| WHAT TO PRODUCE |
The complete listing should be restated word for word.

==== GIVEN DATA ====

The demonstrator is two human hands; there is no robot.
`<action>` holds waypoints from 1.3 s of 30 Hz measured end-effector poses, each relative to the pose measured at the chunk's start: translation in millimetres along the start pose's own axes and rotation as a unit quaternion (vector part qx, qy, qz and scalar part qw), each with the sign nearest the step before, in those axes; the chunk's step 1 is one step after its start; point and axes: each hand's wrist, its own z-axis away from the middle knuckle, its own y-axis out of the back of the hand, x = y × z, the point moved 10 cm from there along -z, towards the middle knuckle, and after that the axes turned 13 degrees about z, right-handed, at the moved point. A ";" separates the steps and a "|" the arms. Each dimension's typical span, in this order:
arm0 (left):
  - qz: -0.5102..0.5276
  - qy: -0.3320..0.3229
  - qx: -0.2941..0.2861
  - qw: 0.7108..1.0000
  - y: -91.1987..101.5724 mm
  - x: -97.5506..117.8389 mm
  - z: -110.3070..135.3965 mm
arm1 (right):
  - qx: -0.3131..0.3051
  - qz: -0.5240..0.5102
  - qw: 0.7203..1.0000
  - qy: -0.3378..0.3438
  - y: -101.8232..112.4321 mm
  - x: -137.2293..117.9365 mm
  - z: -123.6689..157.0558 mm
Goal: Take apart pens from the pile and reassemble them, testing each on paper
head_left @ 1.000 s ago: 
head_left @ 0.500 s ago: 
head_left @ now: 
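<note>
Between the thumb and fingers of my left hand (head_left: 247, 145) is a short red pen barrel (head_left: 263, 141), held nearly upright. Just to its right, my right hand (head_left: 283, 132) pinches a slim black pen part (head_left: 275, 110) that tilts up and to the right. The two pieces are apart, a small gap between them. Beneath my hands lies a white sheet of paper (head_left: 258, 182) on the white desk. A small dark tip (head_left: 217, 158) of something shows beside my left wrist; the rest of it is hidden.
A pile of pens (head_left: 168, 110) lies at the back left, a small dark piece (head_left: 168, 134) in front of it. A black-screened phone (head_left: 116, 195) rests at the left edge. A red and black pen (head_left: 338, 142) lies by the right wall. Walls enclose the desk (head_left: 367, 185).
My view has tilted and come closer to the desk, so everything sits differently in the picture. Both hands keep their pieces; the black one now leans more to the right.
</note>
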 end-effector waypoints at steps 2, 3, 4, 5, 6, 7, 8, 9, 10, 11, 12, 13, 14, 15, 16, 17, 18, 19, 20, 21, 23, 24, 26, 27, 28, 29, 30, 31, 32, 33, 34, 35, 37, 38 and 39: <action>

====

| SOLVED PROBLEM |
The demonstrator is two human hands; there is no robot.
`<action>` holds waypoints from 1.3 s of 30 Hz measured end-effector poses, each relative to the pose measured at the chunk's start: translation in millimetres along the start pose's own axes and rotation as a unit quaternion (vector part qx, qy, qz and scalar part qw), each with the sign nearest the step before, in those axes; the chunk's step 1 is one step after its start; point and axes: each hand's wrist, its own z-axis away from the middle knuckle, its own y-axis out of the back of the hand, x = y × z, the point moved 10 cm from there along -z, towards the middle knuckle, and after that the axes turned 13 degrees about z, right-handed, at the moved point. A ";" separates the steps and a "|" the arms. Each dimension's typical span, in this order:
arm0 (left):
  - qz: -0.5102..0.5276
  - qy: -0.3320..0.3229
  - qx: -0.2941..0.2861
  - qw: 0.7108..1.0000
  - y: -91.1987..101.5724 mm
  - x: -97.5506..117.8389 mm
  - z: -110.3070..135.3965 mm
arm1 (right):
  - qx: -0.3131..0.3051
  - qz: -0.5240..0.5102
  - qw: 0.7203..1.0000
  - qy: -0.3378..0.3438
  - y: -101.8232..112.4321 mm
  - x: -137.2293..117.9365 mm
  - z: -123.6689..157.0558 mm
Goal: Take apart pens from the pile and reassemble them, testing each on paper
head_left @ 1.000 s ago: 
head_left @ 0.500 s ago: 
head_left @ now: 
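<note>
Between the thumb and fingers of my left hand (head_left: 247, 145) is a short red pen barrel (head_left: 263, 141), held nearly upright. Just to its right, my right hand (head_left: 283, 132) pinches a slim black pen part (head_left: 275, 110) that tilts up and to the right. The two pieces are apart, a small gap between them. Beneath my hands lies a white sheet of paper (head_left: 258, 182) on the white desk. A small dark tip (head_left: 217, 158) of something shows beside my left wrist; the rest of it is hidden.
A pile of pens (head_left: 168, 110) lies at the back left, a small dark piece (head_left: 168, 134) in front of it. A black-screened phone (head_left: 116, 195) rests at the left edge. A red and black pen (head_left: 338, 142) lies by the right wall. Walls enclose the desk (head_left: 367, 185).
My view has tilted and come closer to the desk, so everything sits differently in the picture. Both hands keep their pieces; the black one now leans more to the right.
</note>
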 end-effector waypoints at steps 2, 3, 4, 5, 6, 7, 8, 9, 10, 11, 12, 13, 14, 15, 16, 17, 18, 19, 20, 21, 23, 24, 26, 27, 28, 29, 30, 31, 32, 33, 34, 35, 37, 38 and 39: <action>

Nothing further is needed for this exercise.